WORK ORDER
Determine how many lines below include the string "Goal". Reply with the number only.

(Data entries)
"""
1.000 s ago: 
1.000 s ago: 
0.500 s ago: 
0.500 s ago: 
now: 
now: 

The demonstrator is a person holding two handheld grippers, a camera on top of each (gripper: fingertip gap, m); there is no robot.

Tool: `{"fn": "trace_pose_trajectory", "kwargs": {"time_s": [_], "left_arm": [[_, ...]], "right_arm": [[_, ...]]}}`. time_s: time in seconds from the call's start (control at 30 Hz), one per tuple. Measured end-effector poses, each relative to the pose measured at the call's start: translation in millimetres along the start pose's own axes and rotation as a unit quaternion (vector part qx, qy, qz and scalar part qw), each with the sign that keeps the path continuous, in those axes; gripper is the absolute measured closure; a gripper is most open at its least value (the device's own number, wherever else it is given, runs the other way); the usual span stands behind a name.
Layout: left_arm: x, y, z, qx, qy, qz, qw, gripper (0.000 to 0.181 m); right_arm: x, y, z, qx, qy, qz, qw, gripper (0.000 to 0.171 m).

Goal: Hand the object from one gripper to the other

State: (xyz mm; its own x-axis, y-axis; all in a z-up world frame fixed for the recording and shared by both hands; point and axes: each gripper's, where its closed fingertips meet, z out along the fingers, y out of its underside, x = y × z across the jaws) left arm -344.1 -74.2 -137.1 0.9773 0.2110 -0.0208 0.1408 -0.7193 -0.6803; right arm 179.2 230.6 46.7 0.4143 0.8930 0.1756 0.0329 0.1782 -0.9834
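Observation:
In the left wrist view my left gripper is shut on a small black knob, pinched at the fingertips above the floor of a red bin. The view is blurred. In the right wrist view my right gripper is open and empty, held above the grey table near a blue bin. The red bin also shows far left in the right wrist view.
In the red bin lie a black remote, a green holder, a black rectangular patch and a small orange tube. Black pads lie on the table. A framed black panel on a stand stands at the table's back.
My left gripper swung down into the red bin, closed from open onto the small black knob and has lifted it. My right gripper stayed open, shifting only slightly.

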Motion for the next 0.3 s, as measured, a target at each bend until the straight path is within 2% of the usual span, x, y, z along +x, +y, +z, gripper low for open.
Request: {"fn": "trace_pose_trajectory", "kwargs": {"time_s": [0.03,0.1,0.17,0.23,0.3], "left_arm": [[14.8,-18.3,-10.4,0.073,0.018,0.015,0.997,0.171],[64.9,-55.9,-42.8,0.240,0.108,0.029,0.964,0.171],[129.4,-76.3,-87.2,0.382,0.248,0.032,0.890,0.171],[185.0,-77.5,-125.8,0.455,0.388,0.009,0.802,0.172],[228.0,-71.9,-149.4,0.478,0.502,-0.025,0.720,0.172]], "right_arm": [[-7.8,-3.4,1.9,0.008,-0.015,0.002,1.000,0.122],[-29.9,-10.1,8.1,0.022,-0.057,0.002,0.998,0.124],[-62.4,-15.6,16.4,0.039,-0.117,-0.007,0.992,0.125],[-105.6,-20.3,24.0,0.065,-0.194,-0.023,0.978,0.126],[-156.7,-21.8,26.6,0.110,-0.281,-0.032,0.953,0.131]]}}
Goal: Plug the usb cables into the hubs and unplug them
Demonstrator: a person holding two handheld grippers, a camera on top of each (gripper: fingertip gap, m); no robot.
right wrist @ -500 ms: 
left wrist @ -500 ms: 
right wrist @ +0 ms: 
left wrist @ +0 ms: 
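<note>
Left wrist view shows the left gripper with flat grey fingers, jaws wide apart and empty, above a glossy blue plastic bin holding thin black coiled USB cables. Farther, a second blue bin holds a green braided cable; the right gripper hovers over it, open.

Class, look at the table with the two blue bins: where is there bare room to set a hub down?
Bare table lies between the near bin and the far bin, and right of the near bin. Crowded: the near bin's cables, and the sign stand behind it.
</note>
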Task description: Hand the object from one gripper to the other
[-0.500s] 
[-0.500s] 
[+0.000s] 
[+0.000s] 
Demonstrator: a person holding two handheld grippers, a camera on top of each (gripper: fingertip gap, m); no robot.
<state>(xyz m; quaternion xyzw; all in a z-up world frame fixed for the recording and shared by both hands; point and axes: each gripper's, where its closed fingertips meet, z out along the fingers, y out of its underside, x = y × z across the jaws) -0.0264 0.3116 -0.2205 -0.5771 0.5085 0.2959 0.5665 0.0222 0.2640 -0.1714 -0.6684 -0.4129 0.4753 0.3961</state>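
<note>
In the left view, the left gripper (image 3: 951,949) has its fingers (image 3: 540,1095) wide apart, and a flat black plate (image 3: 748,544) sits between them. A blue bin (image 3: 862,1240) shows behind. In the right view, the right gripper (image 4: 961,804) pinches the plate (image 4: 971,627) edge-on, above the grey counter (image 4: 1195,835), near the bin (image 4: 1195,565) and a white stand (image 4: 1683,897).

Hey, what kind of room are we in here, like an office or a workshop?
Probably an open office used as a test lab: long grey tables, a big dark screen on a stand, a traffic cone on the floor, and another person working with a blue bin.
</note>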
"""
RESULT OF THIS TASK
2